Problem requirements.
Scan the entries for lines with the word "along" and copy those lines.

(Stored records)
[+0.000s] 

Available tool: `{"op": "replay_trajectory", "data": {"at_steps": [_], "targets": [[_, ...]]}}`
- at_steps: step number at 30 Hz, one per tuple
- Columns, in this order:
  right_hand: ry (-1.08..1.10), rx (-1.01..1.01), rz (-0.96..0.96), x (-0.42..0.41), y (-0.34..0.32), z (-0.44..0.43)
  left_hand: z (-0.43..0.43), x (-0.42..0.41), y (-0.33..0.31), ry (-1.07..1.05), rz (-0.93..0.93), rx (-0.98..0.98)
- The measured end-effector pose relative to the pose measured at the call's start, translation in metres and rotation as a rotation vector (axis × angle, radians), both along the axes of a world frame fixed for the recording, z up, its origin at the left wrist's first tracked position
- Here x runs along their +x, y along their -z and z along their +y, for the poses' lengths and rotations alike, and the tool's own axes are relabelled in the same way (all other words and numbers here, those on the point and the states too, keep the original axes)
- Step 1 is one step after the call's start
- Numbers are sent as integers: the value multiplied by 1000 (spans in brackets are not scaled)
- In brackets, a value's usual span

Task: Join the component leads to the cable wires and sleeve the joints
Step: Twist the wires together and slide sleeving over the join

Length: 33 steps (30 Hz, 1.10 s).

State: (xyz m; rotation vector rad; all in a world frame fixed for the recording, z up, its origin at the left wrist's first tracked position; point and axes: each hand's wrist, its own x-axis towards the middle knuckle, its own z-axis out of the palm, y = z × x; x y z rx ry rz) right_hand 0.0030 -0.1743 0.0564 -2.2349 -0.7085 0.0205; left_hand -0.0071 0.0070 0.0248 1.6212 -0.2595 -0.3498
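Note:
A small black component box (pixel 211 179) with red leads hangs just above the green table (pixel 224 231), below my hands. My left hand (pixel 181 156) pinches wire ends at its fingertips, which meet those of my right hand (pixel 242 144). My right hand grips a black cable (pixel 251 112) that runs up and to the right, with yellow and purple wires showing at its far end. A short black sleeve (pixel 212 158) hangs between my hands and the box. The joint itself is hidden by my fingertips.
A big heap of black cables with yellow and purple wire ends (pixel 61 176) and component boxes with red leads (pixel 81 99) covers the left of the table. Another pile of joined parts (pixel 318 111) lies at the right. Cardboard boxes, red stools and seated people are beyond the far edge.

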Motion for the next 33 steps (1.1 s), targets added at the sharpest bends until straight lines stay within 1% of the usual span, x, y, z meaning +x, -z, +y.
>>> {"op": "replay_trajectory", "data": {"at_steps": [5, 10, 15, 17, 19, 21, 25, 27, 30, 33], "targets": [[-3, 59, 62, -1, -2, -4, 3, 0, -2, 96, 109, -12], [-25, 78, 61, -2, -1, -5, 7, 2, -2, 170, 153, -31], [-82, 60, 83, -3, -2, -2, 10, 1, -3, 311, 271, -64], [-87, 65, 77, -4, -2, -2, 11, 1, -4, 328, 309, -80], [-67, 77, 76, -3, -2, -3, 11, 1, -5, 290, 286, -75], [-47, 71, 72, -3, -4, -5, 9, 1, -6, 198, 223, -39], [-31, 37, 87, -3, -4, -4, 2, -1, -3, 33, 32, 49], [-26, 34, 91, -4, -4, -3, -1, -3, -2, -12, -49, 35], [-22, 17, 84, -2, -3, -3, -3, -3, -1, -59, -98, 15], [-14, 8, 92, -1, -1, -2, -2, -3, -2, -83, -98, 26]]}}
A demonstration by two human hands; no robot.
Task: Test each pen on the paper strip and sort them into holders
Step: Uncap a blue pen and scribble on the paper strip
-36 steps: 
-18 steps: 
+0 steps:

Answer section.
- The measured end-effector pose relative to the pose measured at the call's start, translation in metres and rotation as a rotation vector (axis × angle, radians), both along the axes of a world frame fixed for the recording, z up, its origin at the left wrist's first tracked position
- Here x runs along their +x, y along their -z and z along their +y, for the poses' lengths and rotations alike, and the tool's own axes are relabelled in the same way (all other words and numbers here, those on the point and the states too, keep the original axes)

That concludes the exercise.